One of the best and most talked about features of the first Bad Company game was the environmental destructibility. Blow buildings apart to their frames exposing enemies within and create new entrances to assault a position. This destructibility has been taken to the next level in Bad Company 2, including the new ability to completely level houses, with people still inside. Taking the door is now truly for the sucker. You might think this is nothing more then a gimmick, but it really does make each multiplayer match a little different from one another. If their is one complaints I can level against the Modern Warfare franchise, it’s the predictability of its multiplayer.  Days after release the Modern Warfare maps have been completely picked clean for hiding spots and tactics. You are funneled down the same pipes, game after game. It’s an everyman for himself gun fight, unlike Battlefield Bad Company 2. Discovering and creating your own personalized paths to your objectives is half the fun. Taking cover in a house no longer provides you will infinite cover. You aren’t safe anywhere as walls and trees are blown away by many different kinds of explosions and ammunition. Get in a vehicle and squeeze the trigger to maximize destruction and chaos.

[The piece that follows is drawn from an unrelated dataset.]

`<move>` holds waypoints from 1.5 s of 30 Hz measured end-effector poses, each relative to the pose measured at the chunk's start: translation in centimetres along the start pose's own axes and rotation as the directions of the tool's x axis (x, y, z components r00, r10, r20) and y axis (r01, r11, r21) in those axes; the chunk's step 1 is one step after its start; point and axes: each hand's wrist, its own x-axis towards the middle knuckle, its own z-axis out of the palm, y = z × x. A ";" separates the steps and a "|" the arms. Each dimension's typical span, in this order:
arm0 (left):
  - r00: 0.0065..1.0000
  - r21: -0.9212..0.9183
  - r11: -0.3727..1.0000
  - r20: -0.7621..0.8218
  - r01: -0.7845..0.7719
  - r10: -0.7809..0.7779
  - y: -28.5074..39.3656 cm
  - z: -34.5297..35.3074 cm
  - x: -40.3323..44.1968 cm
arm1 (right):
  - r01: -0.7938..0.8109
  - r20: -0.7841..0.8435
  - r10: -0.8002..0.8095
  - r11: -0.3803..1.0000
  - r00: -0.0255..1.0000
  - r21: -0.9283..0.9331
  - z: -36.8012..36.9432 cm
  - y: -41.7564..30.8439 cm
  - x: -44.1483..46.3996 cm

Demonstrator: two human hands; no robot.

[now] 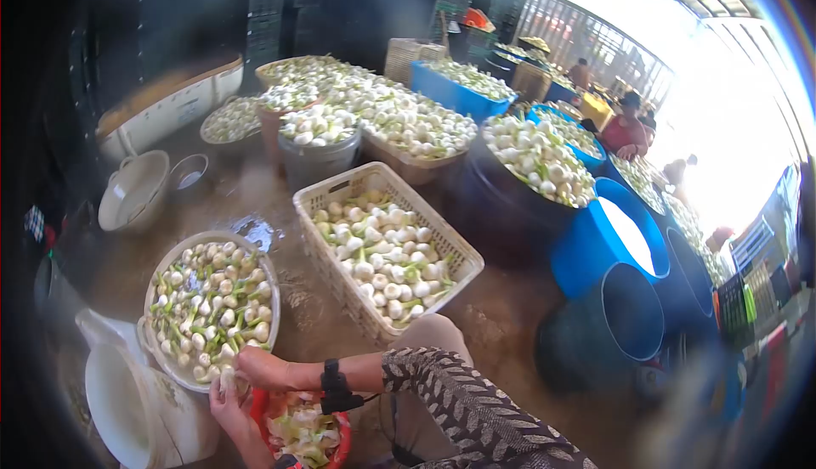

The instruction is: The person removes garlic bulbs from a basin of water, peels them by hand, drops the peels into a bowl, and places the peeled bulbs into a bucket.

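Observation:
My left hand (229,404) and my right hand (262,368) meet at the near rim of a round pale basin (146,343). Their fingers are closed around a pale garlic bulb (229,379), mostly hidden by them. Garlic bulbs (212,303) with short green stems lie in the basin, some in water. Under my wrists stands a red bucket (344,443) holding loose garlic peels (304,429). A black band circles my right wrist. Beyond my knee, a beige plastic crate (340,295) holds many more garlic bulbs (387,257).
White buckets (115,401) stand at the lower left, an overturned-looking pale tub (134,190) behind. Heaped garlic containers (399,121) line the back. Blue barrels (565,257) and a dark barrel (633,312) stand right. A seated person (627,129) is farther off. The floor is wet.

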 end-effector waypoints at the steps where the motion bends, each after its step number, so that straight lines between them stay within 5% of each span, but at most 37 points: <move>1: 1.000 0.010 1.000 0.024 -0.002 0.002 -0.3 0.4 -0.4 | -0.010 -0.024 0.009 1.000 1.000 -0.005 -0.5 -0.2 -0.5; 4: 0.992 -0.015 0.994 0.062 -0.109 0.110 -1.6 0.6 -1.4 | 0.052 0.097 -0.037 0.988 0.995 -0.147 -2.6 -1.4 -2.9; 9: 0.985 0.113 0.980 0.084 -0.162 0.153 -1.3 1.4 -3.5 | -0.003 -0.113 -0.003 0.999 0.994 -0.052 -2.4 -2.0 -4.8; 11: 0.983 0.208 0.967 0.140 -0.148 0.121 -0.9 1.0 -4.2 | 0.026 -0.072 -0.045 0.968 0.996 -0.248 -2.5 -1.8 -5.0; 13: 0.942 -0.038 0.998 0.329 -0.053 0.063 -0.3 0.1 -4.9 | -0.054 -0.099 0.030 0.968 0.995 -0.246 -2.4 -0.6 -4.8; 14: 0.830 0.003 0.951 0.490 -0.309 0.268 -1.4 -2.3 -4.3 | -0.031 -0.127 -0.002 0.967 0.992 -0.255 -2.7 0.8 -5.1; 15: 0.882 -0.278 0.961 0.447 -0.019 0.146 0.5 -1.8 -6.8 | -0.009 -0.019 0.004 0.962 1.000 -0.274 -5.2 1.1 -6.2; 16: 0.845 -0.406 0.903 0.523 0.138 0.107 -0.7 -5.1 -4.9 | -0.250 -0.005 0.260 0.921 0.965 -0.299 -4.8 2.2 -5.7; 17: 0.880 -0.453 0.863 0.474 0.224 0.021 -0.7 -6.4 -5.0 | -0.394 0.138 0.370 0.862 0.919 0.317 -6.2 1.4 -6.9; 18: 0.892 -0.496 0.842 0.450 0.211 0.041 0.2 -6.9 -6.1 | -0.218 0.159 0.210 0.975 0.965 0.034 -5.1 0.9 -5.3; 19: 0.893 -0.487 0.833 0.451 0.263 -0.019 1.5 -6.9 -7.2 | 0.011 0.241 -0.010 1.000 0.970 -0.005 -4.4 0.5 -5.5; 21: 0.797 -0.424 0.863 0.602 0.275 0.043 0.0 -9.0 -5.9 | 0.072 0.188 -0.101 0.985 0.977 0.158 -2.0 -1.1 -5.0; 23: 0.940 -0.333 0.931 0.339 0.148 -0.028 0.9 -7.2 -7.8 | 0.225 0.165 -0.255 0.957 0.953 0.181 -3.1 -5.0 -5.3; 28: 0.942 -0.313 0.939 0.334 0.145 -0.034 1.2 -5.3 -8.1 | 0.377 0.092 -0.400 0.905 0.912 0.199 -2.3 -6.6 -5.7; 31: 0.954 -0.291 0.950 0.300 0.114 -0.022 1.0 -5.2 -7.5 | 0.414 0.203 -0.423 0.906 0.883 0.088 -2.4 -6.3 -5.3; 36: 0.948 -0.270 0.961 0.317 0.063 0.027 -0.5 -5.3 -7.0 | 0.362 0.147 -0.367 0.930 0.918 0.061 -1.3 -5.7 -5.7; 39: 0.940 -0.316 0.948 0.313 -0.033 0.137 -3.1 -5.4 -5.8 | 0.192 0.222 -0.189 0.981 0.956 0.011 -1.3 -6.1 -5.4; 41: 0.945 -0.353 0.935 0.296 -0.028 0.140 -2.0 -5.0 -6.4 | 0.063 0.206 -0.093 0.987 0.974 0.145 -1.6 -6.4 -5.1; 43: 0.951 -0.384 0.923 0.286 -0.002 0.121 -0.9 -4.8 -6.7 | 0.283 0.092 -0.303 0.942 0.949 0.182 -1.9 -7.5 -4.9; 45: 0.959 -0.303 0.952 0.260 -0.031 0.114 -1.5 -4.5 -6.2 | 0.262 0.155 -0.288 0.951 0.945 0.167 -2.4 -8.4 -5.3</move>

Almost everything in Bad Company 2 can be reduced to a heaping pile of ruble, so walk with care.

Single Player

Bad Company 2 does feature an average length single player experience which doesn’t exactly blow the genre away, but it does its job nicely. The boys of Bad Company are back and this time in a much more respectable position. Asked to handle situations of the highest importance, these soldiers are no longer the rag tag pack of thieves you once knew. The game parades you to different locals all over the world, and does a fairly good job of spicing up the games pacing. Vehicle segments, flashbacks and weather related challenges are just a few ways the game keeps you on your toes. The original games insane health “needles” have been ditched in favor of the much more appropriate regeneration system. It won’t blow your doors off, but it’s a fairly enjoyable campaign that lasts an appropriate length. If you don’t have access to the online mutliplayer, this single player does not do enough to warrant a purchase.

Still King
Battlefield Bad Company 2 215x147 Battlefield Bad Company 2

Online or bust.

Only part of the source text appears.